D. Randall Faro
The Smithsonian magazine generally has a host of interesting articles. The June 2017 issue includes one titled “Life Without End” about companies striving to “cure” aging. Never dying, it turns out, is not such a good idea. (The internet is full of articles about the downside of living forever.)
One sentence in the article struck me. “Automation will take over most jobs so we will be able to spend our lives doing things we find fulfilling.” That strikes me as one of the saddest comments I have read in print for quite a while. What it seems to assume is that most people do not find their jobs fulfilling. Undeniably, that is true for many. Also true is the fact a lot of people find their daily jobs very fulfilling.
To be sure, there are circumstances beyond our control, but the first question one should ask when considering work-life is: what fulfills me? Put another way: what do I like to do? Certainly one’s concept of an ideal situation is usually not to be had, but looking in directions that accord with personal values is the starting point.

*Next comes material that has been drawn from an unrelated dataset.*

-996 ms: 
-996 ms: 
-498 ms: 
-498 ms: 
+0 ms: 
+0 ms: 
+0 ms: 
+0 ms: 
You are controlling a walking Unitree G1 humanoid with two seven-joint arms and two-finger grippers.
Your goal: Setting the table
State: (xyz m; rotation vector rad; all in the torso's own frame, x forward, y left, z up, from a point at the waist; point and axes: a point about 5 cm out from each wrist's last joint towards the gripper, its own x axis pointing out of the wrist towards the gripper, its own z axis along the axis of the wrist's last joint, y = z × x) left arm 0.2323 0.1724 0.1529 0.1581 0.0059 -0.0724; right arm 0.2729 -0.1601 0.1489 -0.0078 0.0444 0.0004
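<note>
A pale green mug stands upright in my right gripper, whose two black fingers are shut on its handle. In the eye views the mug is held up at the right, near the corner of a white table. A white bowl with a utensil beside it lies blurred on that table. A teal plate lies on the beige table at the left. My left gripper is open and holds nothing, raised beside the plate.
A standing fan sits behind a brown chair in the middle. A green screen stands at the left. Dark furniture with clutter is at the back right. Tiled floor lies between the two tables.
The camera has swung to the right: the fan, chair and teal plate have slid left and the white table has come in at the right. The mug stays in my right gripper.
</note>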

Many people have sought training and jobs for the monetary potential, only to later discover that economic surfeit does not compensate for a lack of felt gratification in what one is doing with one’s life.
If one is not feeling a sense of self-fulfillment in daily work and changing jobs is unrealistic or impossible, at least in the short term, it is imperative to find something outside of the workplace that fuels the human need for a feeling of worth. The volunteer and avocational opportunities are legion. There are things that will provide some amount of self-satisfaction.
My counsel: find one.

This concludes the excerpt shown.